For these interviewees, shame wasn’t just rooted in the ideals of purity (i.e., saving themselves for marriage) but more specifically, the ideals of white purity, where purity is conflated with Eurocentric beauty standards of being white and thin. The study then highlighted the specific struggles of Black women and women of color in the purity culture movement, which involved racialized sexual double standards: to be morally clean from sexual sin in order to be accepted by God, and to appear white in shape and complexion in order to be desirable. In the case of Asian women and femmes, we endure the oppressive standard of docile submission, perceived as sex objects under the white male gaze and our fetishization by media and society.

While I believe every purity culture survivor’s trauma is worth processing, we can still welcome nuance in our collective healing and recovery. Not everyone will have the same nature and degree of wounds from purity culture, and it’s vital to heal with the knowledge that white supremacy and sociopolitical powers have been core to our sexual and spiritual injuries. With this knowledge, we need to address that racialized and other marginalized bodies (trans, disabled, fat, and aging bodies) have suffered greater or more complex harm and violence from purity culture.

Hope for Sexual and Spiritual Healing in Our Time

In a podcast conversation with Keke Palmer, Janelle Monáe looks back at her baptist roots and shares how her church’s judgment still haunts her experience with pleasure and play. Even with this struggle, Monáe points out that her goal is to fight for body autonomy: “We will not play into [the conservative church’s] social norms [and] assimilate.”
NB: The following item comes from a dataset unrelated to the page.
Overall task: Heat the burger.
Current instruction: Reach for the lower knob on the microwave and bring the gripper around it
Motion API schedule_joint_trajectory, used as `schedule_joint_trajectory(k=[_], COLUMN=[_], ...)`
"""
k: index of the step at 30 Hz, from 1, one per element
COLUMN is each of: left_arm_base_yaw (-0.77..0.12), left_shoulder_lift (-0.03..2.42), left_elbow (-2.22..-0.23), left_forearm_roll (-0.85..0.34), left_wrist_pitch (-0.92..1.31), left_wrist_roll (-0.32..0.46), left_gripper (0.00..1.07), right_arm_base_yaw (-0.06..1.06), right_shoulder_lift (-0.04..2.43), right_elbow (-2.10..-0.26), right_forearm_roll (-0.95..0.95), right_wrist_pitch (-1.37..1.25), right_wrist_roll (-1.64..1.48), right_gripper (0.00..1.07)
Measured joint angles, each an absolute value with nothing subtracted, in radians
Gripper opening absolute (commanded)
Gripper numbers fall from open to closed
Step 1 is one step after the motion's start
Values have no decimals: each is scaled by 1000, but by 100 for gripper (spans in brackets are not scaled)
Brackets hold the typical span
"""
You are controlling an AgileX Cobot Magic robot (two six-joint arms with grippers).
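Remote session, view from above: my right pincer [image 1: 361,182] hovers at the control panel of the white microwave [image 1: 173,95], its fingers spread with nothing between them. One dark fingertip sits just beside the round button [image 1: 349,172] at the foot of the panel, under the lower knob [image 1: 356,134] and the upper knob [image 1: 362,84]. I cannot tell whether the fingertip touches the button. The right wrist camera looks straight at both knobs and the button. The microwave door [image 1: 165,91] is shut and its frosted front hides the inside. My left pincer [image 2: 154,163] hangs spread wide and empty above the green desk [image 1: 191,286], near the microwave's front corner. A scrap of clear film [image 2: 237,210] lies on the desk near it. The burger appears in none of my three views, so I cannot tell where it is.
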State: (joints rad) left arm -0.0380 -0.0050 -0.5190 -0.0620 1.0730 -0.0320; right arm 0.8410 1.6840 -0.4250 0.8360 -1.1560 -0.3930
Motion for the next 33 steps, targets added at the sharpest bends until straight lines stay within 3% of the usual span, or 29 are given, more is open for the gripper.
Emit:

Seeing artists like Monáe combine body agency and creativity gives me hope. In the interview, she didn’t sugarcoat the journey nor deny the fact that the judgmental voices of her past still influence her, because, as for many of us, they do. And yet she actively chooses to say no to these voices. Instead, she makes music videos like “Lipstick Lover” and “Water Slide,” and became the narrator for the Sex, Explained documentary series—media serving as beacons for body autonomy and sex education in the entertainment industry.
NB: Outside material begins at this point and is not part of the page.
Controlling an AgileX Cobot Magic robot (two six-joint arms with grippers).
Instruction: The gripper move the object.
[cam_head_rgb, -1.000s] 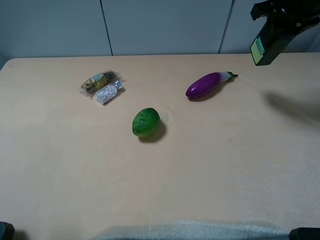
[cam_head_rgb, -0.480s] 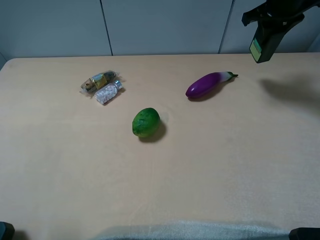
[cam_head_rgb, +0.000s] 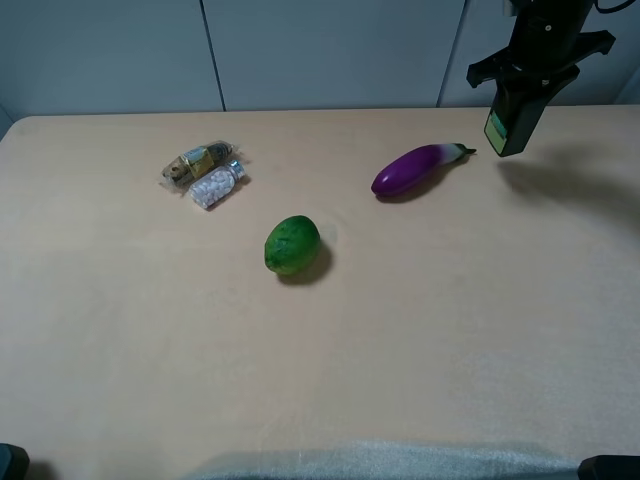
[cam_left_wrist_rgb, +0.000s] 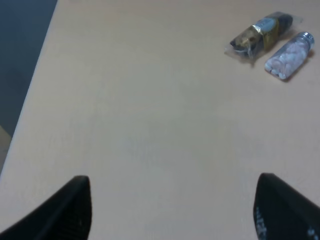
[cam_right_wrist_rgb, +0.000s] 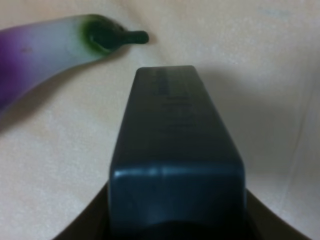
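Right hand (cam_head_rgb: 538, 62) raised over the table's far right corner, pointing down, clamped on bottle (cam_head_rgb: 512, 118). Left hand (cam_left_wrist_rgb: 172, 210): fingers spread wide.

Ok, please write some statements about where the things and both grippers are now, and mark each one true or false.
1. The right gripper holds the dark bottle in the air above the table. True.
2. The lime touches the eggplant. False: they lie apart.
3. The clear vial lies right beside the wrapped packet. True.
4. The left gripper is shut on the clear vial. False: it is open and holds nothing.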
We live in a time when an album like Monáe’s The Age of Pleasure exists. We live in a time when we can experiment with our bodies and our pleasure more extensively, with the emergence of more accessible sex toys and more platforms that focus on the pleasure and sexuality of women and femmes. We live in a time when we have more resources and social contexts that provide sexual health awareness and advocate for sexual safety in the context of body agency and liberation. If that is not spiritually freeing, then I don’t know what is.